EXERCISE AIM
Exact copies of all the lines below are needed, without the pictures.

PROVIDED DATA
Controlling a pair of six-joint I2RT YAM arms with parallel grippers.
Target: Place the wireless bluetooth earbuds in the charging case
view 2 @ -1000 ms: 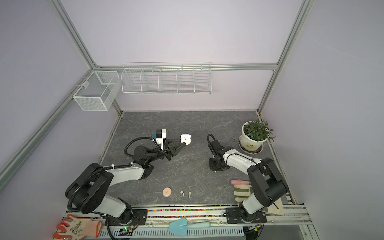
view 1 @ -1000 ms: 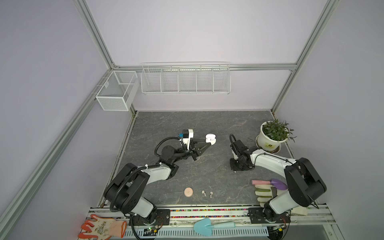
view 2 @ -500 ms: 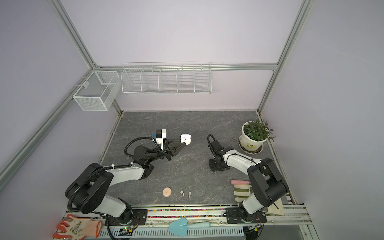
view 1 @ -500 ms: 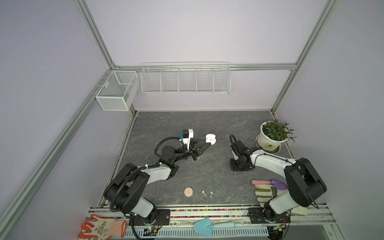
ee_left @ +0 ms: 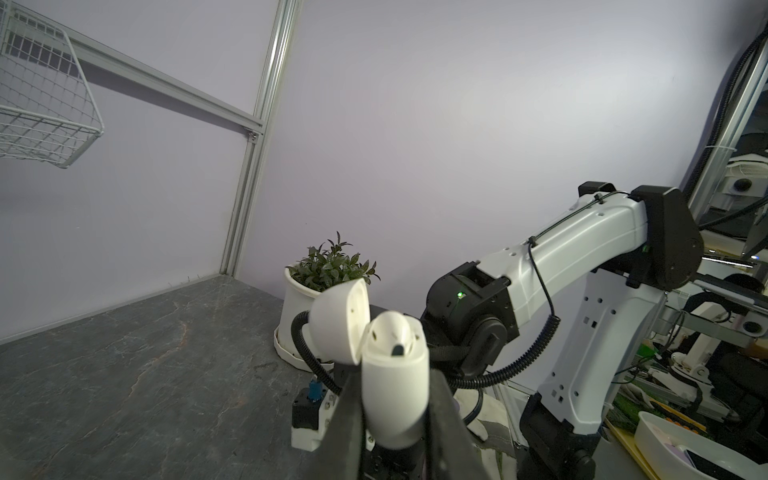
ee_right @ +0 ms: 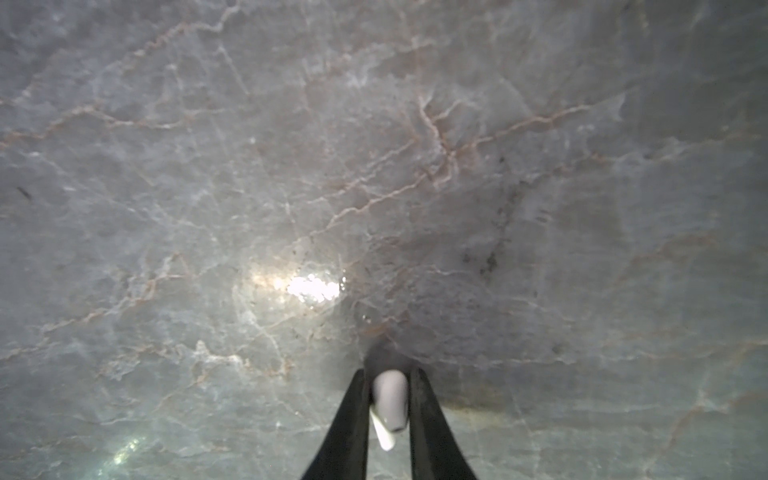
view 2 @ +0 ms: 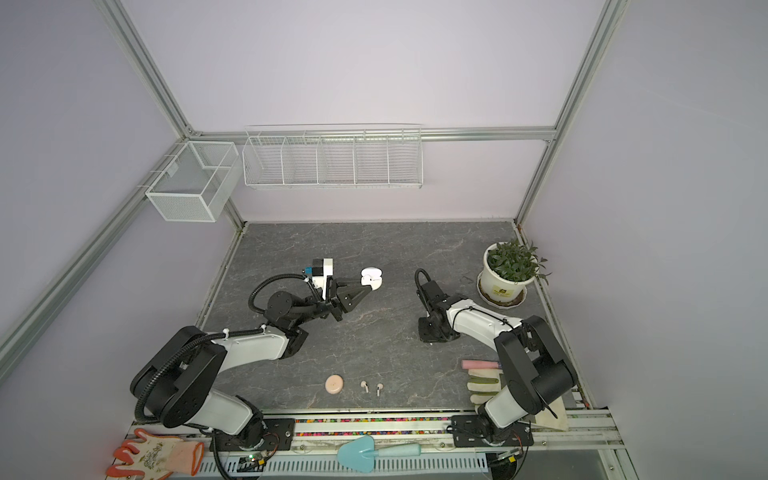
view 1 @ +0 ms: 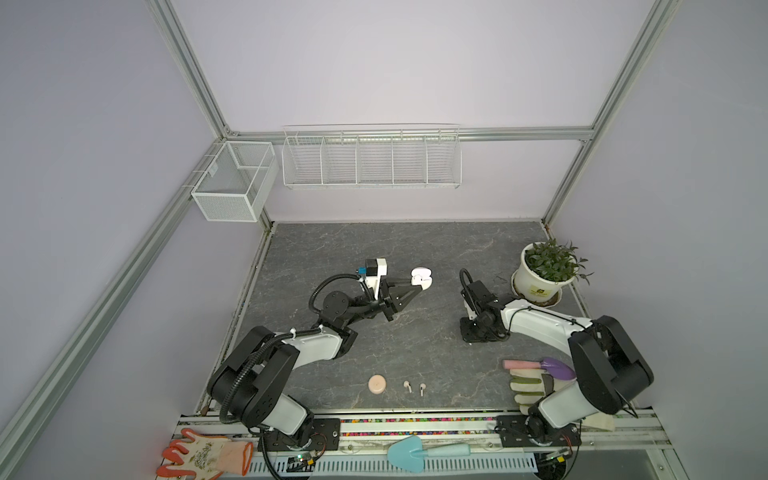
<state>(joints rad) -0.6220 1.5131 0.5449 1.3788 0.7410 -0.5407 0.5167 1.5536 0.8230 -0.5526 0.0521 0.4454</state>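
Pinching a white earbud (ee_right: pixel 389 395) by its head on the worktop (ee_right: pixel 249 166), the right gripper's (ee_right: pixel 388 376) fingers (ee_right: pixel 353 415) grasp something light, hard, slippery — apt to squirt free — while the left gripper's (ee_left: pixel 395 374) fingers (ee_left: pixel 446 424) clamp the open charging case (ee_left: pixel 394 353) aloft.

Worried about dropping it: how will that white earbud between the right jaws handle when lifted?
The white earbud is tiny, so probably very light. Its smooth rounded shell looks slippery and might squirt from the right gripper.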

RESULT BELOW
Controlling a pair of six-joint I2RT YAM arms with parallel grippers.
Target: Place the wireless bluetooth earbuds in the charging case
view 2 @ -1000 ms: 
view 1 @ -1000 ms: 
view 2 @ -500 ms: 
view 1 @ -500 ms: 
ee_left @ +0 ms: 
ee_right @ +0 ms: 
view 2 @ +0 ms: 
view 1 @ +0 ms: 
<state>(joints rad) -0.6220 1.5131 0.5449 1.3788 0.7410 -0.5407 0.5167 1.5536 0.8230 -0.5526 0.0521 0.4454</state>
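Pinching a white earbud (ee_right: pixel 389 395) by its head on the worktop (ee_right: pixel 249 166), the right gripper's (ee_right: pixel 388 376) fingers (ee_right: pixel 353 415) grasp something light, hard, slippery — apt to squirt free — while the left gripper's (ee_left: pixel 395 374) fingers (ee_left: pixel 446 424) clamp the open charging case (ee_left: pixel 394 353) aloft.

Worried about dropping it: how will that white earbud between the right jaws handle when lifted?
The white earbud is tiny, so probably very light. Its smooth rounded shell looks slippery and might squirt from the right gripper.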

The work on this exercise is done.